Impossível qualificar e denominar esses métodos como laboratoriais. Até porque um dos ítens fundamentais para que um resultado seja incluído no rol dos exatos é a qualificação do volume de material biológico a ser utilizado.

Nos laboratórios essas ações são realizadas por pipetas calibradas ou absorvidos por equipamentos de automação. “Sempre” serão utilizados materiais de controle com concentrações altas e baixas. De modo que, quando todos os resultados das dosagens estiverem prontos, com os controles conferidos, sejam todos liberados, de forma eletrônica.

Assim se faz em Laboratório.

Outra atitude importante e elementar, é trabalhar com materiais centrifugados.
Soro ou Plasma sem interferentes.

Existem farmácias anunciando e realizando um exame chamado de Teste de Anemia. Difícil saber do que se trata. A anemia é diagnosticada pelo hemograma, solicitado pelo médico clínico que examinou o doente. O eritrograma, é a parte do hemograma que analisa a série vermelha.

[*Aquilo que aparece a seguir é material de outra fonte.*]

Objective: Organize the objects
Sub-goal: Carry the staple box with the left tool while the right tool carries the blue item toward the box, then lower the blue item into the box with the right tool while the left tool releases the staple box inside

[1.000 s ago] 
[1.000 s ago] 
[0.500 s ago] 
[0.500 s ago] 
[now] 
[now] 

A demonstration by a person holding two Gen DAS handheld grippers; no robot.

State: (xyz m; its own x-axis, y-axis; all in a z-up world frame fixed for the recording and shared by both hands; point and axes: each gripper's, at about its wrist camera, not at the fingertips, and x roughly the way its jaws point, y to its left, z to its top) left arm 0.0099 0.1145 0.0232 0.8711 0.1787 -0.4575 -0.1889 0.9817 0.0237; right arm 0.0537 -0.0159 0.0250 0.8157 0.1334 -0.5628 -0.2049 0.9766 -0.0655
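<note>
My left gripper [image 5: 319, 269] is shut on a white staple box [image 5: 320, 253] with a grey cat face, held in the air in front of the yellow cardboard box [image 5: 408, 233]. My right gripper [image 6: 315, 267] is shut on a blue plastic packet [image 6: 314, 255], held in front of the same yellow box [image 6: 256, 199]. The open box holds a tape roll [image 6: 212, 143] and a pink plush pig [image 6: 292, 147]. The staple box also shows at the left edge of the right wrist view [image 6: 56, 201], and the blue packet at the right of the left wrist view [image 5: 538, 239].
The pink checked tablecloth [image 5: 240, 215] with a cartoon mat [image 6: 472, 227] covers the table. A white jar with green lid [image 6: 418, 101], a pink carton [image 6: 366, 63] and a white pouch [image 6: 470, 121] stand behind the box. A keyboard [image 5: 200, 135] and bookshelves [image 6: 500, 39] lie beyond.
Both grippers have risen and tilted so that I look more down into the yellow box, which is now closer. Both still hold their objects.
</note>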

Nos laboratórios de análises clínicas, conscientes de suas atribuições, esse procedimento é realizado por máquinas automatizadas que analisam a série vermelha. Contam também plaquetas, e avaliam a série branca.

São equipamentos dispendiosos e que requerem vigilância extrema e controle de qualidade permanente, em função da sensibilidade e a importância clínica dos dados fornecidos.

Informam, de forma inequívoca o estado do paciente, e seus resultados podem sugerir uma série de enfermidades clínicas, ou prosseguimento de investigações.

Nenhuma tira de papel executa esse trabalho.

Portanto, procedimentos realizados com gotas de materiais biológicos, ou com papéis embebidos em reagentes devem, na mais remota hipótese, ser apelidados apenas de testes.

Jamais substituirão os exames laboratoriais e SEMPRE vão requerer confirmação.